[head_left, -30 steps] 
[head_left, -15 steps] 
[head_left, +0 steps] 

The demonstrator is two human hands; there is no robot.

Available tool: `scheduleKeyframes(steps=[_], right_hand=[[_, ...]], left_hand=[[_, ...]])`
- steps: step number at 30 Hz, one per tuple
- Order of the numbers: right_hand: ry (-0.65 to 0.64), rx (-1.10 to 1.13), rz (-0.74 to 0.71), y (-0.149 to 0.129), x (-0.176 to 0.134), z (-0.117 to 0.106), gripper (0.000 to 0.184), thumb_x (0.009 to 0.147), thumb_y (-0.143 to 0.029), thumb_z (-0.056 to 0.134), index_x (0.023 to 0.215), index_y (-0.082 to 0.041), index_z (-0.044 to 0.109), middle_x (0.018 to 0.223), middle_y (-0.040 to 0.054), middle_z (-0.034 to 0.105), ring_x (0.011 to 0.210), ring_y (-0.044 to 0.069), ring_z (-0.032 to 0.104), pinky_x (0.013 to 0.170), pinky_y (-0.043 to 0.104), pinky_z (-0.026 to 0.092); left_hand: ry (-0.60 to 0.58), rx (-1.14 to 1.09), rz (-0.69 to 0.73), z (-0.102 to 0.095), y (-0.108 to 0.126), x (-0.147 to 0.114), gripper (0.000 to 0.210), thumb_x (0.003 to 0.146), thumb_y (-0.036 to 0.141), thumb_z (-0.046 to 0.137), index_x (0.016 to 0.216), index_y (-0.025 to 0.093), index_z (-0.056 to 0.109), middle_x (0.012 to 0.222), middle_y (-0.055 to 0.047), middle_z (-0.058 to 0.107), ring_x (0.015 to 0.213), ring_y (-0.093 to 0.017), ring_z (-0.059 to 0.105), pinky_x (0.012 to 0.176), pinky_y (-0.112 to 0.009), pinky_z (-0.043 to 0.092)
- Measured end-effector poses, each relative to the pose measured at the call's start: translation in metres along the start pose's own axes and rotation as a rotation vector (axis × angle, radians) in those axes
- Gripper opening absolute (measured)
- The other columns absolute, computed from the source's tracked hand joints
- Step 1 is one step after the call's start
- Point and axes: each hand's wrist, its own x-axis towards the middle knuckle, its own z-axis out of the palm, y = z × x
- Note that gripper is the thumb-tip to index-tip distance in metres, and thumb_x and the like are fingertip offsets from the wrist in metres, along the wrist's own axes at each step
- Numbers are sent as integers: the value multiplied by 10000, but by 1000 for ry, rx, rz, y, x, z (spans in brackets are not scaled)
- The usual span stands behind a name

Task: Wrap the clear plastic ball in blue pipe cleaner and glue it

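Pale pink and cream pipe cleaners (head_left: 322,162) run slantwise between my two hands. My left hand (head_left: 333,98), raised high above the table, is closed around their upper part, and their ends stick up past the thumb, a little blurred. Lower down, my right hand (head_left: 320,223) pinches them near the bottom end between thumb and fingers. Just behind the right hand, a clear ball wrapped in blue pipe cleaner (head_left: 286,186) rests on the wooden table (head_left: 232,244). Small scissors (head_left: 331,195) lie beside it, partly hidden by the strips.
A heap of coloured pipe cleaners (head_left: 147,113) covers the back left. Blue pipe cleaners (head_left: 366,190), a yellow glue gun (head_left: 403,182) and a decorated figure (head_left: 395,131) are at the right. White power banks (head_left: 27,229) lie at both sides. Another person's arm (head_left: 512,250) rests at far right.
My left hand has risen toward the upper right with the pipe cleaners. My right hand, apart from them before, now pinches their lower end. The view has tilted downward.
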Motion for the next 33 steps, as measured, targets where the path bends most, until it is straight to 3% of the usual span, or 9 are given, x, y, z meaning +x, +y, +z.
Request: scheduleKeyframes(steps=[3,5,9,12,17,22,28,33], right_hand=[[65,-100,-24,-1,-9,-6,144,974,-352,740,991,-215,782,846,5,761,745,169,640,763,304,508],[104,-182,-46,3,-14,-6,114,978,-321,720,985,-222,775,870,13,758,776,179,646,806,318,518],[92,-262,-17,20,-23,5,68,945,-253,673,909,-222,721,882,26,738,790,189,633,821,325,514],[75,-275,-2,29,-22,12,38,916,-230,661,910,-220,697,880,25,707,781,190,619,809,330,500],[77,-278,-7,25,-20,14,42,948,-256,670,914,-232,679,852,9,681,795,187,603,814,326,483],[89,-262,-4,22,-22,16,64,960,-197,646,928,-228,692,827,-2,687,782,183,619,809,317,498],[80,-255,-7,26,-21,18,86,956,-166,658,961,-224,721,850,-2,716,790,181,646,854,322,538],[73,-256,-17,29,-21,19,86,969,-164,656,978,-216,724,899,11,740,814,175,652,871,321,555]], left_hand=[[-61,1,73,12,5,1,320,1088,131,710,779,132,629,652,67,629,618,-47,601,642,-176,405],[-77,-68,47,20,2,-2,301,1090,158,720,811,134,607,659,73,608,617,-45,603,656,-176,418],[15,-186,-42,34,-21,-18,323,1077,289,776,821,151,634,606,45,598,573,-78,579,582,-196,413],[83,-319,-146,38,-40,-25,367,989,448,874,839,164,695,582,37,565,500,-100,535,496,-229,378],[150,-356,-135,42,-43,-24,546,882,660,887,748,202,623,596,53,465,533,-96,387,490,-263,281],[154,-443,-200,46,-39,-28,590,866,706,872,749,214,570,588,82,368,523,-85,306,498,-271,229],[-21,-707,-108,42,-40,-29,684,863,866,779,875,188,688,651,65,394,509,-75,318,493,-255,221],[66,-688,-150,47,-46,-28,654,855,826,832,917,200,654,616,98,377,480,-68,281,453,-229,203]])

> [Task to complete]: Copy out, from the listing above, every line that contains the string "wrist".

> [Completed exercise]:
- Point and axes: each hand's wrist, its own x-axis towards the middle knuckle, its own z-axis out of the palm, y = z × x
- Note that gripper is the thumb-tip to index-tip distance in metres, and thumb_x and the like are fingertip offsets from the wrist in metres, along the wrist's own axes at each step

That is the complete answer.